_YOUR ASSIGNMENT:_ Would you transcribe the whole listing exactly and drop its images?
—————
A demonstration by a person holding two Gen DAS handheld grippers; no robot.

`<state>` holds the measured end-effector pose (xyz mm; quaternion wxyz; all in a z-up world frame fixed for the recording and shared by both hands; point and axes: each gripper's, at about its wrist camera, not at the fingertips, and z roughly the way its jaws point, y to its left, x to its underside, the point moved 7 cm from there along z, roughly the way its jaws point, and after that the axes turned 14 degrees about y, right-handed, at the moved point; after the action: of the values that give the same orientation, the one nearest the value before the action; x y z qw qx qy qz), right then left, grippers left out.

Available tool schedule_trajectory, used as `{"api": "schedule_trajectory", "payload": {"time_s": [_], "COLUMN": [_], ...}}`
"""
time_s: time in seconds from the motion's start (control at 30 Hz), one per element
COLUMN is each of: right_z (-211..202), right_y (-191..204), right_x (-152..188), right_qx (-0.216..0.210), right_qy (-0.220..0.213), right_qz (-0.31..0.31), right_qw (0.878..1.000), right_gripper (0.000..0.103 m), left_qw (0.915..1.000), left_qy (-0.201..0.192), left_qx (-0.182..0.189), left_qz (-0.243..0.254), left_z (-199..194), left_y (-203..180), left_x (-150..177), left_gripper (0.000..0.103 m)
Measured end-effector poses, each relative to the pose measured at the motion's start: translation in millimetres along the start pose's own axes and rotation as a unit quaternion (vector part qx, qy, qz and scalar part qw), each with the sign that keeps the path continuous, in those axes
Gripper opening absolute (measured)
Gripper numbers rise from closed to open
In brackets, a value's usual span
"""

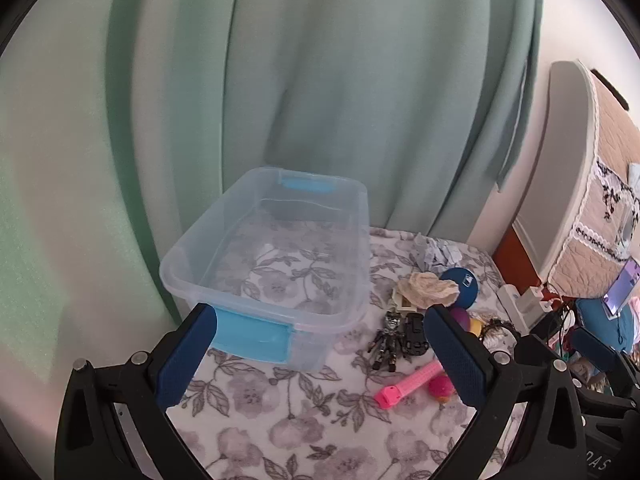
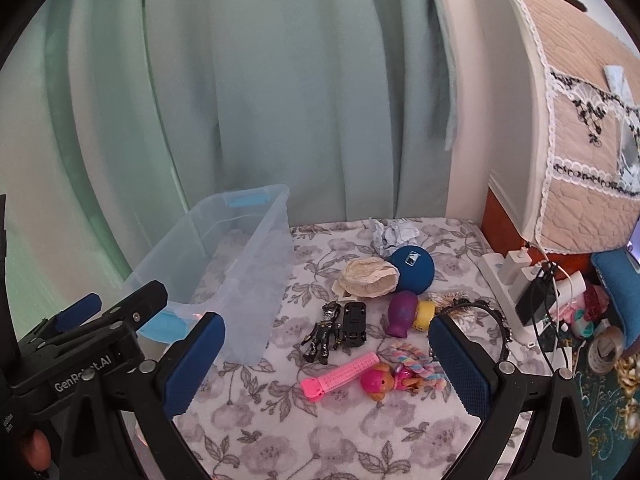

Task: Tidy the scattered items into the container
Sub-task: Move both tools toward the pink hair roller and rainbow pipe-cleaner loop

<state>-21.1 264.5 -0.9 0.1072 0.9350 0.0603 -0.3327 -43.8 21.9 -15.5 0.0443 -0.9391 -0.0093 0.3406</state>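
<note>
Your right gripper point(image 2: 326, 354) and left gripper point(image 1: 320, 344) hover with jaws apart, empty. Beyond, pink comb point(image 2: 340, 376), doll point(image 2: 386, 380) and black figure point(image 2: 324, 334) lie just right of the clear bin point(image 2: 244, 264); a power strip point(image 2: 508, 284) flanks them.

White "GenRobot.AI" lettering, partly blurred, on the black body of the left gripper point(image 2: 76, 312), seen in the right wrist view
</note>
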Motion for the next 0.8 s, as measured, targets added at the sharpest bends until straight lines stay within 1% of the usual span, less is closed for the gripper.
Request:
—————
_EXERCISE OUTPUT:_
A demonstration by a person holding two Gen DAS handheld grippers; no robot.

`<state>` holds the measured end-effector pose (xyz mm; quaternion wxyz; all in a z-up world frame fixed for the recording and shared by both hands; point and axes: each gripper's, at about its wrist camera, not at the fingertips, and z roughly the way its jaws point, y to its left, x to its underside, the point moved 7 cm from there along z, roughly the way its jaws point, and after that the axes turned 14 degrees about y, right-handed, at the moved point; after the action: of the values that give the same orientation, the one nearest the value before the action; x y z qw qx qy qz), right then left, grippers left out.

Available tool schedule_trajectory, used as `{"api": "schedule_trajectory", "payload": {"time_s": [_], "COLUMN": [_], ...}}`
"""
time_s: time in seconds from the motion's start (control at 30 Hz), one per element
COLUMN is each of: right_z (-211..202), right_y (-191..204), right_x (-152..188), right_qx (-0.216..0.210), right_qy (-0.220..0.213), right_qz (-0.31..0.31), right_qw (0.878..1.000), right_gripper (0.000..0.103 m), left_qw (0.915..1.000), left_qy (-0.201..0.192), left_qx (-0.182..0.189), left_qz (-0.243..0.254), left_z (-199..194), left_y (-203..180), left_x (-150..177), left_gripper (0.000..0.103 m)
Measured end-effector poses, each relative to the pose measured at the motion's start: translation in millimetres along the start pose's own axes and rotation as a unit quaternion (vector part qx, qy, qz and scalar part qw), each with the sign that keeps the path continuous, in those axes
Gripper opening absolute (measured)
Gripper numbers rise from closed to open
In brackets, a value's usual span
"""


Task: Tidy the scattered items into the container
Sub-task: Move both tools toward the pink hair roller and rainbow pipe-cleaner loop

<state>-21.1 264.5 -0.9 0.1072 0.9350 0.0603 -0.3327 -43.8 21.9 -15.5 0.0443 -0.9391 -0.0093 0.3406</state>
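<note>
Your right gripper point(image 2: 326, 354) and left gripper point(image 1: 320, 344) hover with jaws apart, empty. Beyond, pink comb point(image 2: 340, 376), doll point(image 2: 386, 380) and black figure point(image 2: 324, 334) lie just right of the clear bin point(image 2: 244, 264); a power strip point(image 2: 508, 284) flanks them.

White "GenRobot.AI" lettering, partly blurred, on the black body of the left gripper point(image 2: 76, 312), seen in the right wrist view
</note>
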Motion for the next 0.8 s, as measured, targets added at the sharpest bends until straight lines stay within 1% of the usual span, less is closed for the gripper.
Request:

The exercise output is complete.